Life is an endless poem unrhymed. Relish its sweetness and crisp, recite or write it as you may.

Butterfly Angels


This morning, I woke up with a butterfly on my head. I felt it moved and fluttered its tiny wings, near my shoulder down to my elbows and wrist. I thought it was a figment of my aftersleep until I pulled myself away from bed and found, up on my one elbow that little piece of its tiny wings—black with white lines painted in circles and broken oval shapes, and some more dots of white in its very tip.

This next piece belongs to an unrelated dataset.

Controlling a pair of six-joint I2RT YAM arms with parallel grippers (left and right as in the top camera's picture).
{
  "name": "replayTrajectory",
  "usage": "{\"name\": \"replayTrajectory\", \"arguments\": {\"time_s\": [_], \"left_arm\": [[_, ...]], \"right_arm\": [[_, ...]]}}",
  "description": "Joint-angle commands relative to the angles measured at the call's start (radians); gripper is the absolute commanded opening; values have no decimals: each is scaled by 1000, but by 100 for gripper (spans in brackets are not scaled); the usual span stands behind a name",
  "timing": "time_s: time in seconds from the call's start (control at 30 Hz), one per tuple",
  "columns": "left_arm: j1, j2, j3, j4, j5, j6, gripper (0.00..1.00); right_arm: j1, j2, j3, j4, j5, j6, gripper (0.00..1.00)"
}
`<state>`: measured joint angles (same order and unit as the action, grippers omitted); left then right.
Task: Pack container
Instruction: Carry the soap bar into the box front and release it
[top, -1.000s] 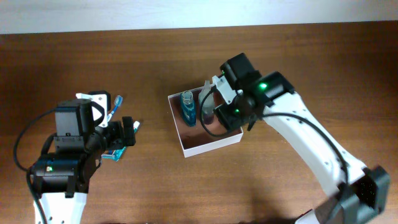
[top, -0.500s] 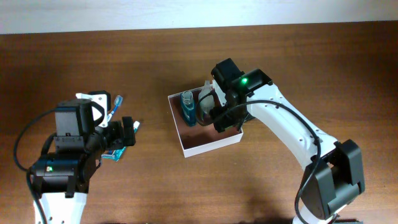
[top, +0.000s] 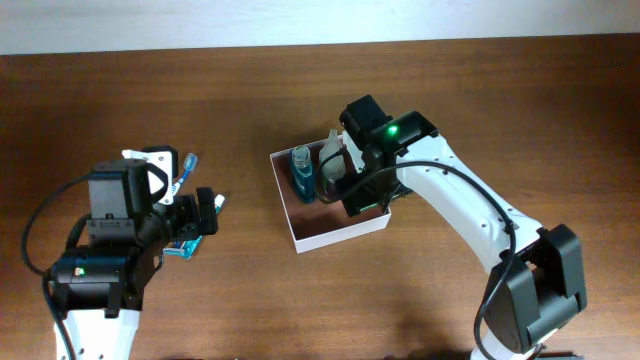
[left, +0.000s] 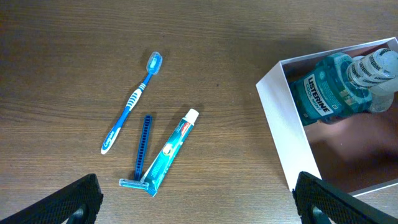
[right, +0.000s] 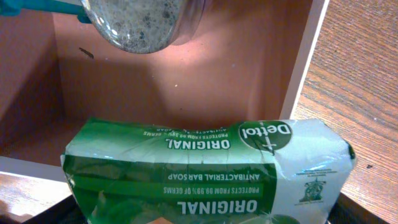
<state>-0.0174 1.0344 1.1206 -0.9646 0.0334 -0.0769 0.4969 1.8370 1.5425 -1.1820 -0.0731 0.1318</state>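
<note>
One square, shallow container (top: 340, 236) with thin white walls and a reddish-brown inside is seen near the middle of a brown wooden table (top: 300, 80); a blue mouthwash bottle (left: 329, 87) and a clear jar (right: 140, 22) with foamy contents are packed inside it, side by side along one wall; the rest of its floor is bare. A green and white soap pack (right: 205, 168) is held over the container's open top, close to a white side wall; whether the pack touches the floor cannot be told. The right gripper (top: 362, 195) is clamped on this soap pack, directly above the container. Well apart from the container, on the side toward the left arm, three things are laid on the table: a blue and white toothbrush (left: 132, 102), a blue razor (left: 142, 152) and a toothpaste tube (left: 171, 149); the razor and tube lie side by side, with the toothbrush just beside them. The left gripper (top: 207, 212) is held above these three, away from the container, its fingers (left: 68, 202) spread wide with nothing between them.
</note>
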Motion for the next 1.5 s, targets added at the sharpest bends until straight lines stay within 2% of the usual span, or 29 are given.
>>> {"name": "replayTrajectory", "arguments": {"time_s": [0.0,0.77,0.83,0.87,1.07,1.17,1.37,1.47], "left_arm": [[1,1,17,2,-3,-13,99],[1,1,17,1,-4,-13,99],[1,0,17,1,-4,-13,99],[1,0,17,1,-4,-13,99],[1,1,17,1,-4,-13,99],[1,1,17,1,-4,-13,99],[1,1,17,1,-4,-13,100],[1,1,17,1,-4,-13,99]], "right_arm": [[34,5,8,0,-6,0,82],[54,90,-30,25,-6,8,83],[54,90,-30,29,-6,8,86],[54,90,-30,30,-6,8,91],[54,76,-20,23,-2,8,93],[53,8,3,18,35,18,93],[17,-193,24,27,303,196,93],[-68,-222,23,18,309,225,82]]}}
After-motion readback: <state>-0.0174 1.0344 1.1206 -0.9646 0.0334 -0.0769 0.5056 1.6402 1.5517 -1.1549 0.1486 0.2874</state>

The day I finally returned to school after we buried mom, two brown butterflies came tailing me as I walked out the street. They were there, fluttering at arms reach, waist-high, beside me, until I was able to cross the road and board a ride. In Chinese culture, two butterflies flying together symbolize love. At that time, when the hardest thing to do is to wake up realizing that she is gone, mama could have just made her way to make me feel she’s staying. Or at least her love is. I know, it was her. Daunted by my past experiences in streets, mama would not allow that I’d be walking out the streets alone even on broad daylight. The butterflies were a proof. 

My sister told us, another butterfly wandered their office the day she resumed working days after the funeral. “She must be watching me over as I work,” she said.

In Japan a butterfly is seen as a personification of a person’s soul. A Japanese superstition even says that when a butterfly enters your guestroom and “perches behind the bamboo screen, the person whom you most love is coming to see you”.  This is echoed by the Greeks whose word for “butterfly” could mean soul, in Russia it could mean a “woman”. In my own parlance, Butterflies are friends and angels. They bring to me my mom’s presence every time I feel hapless.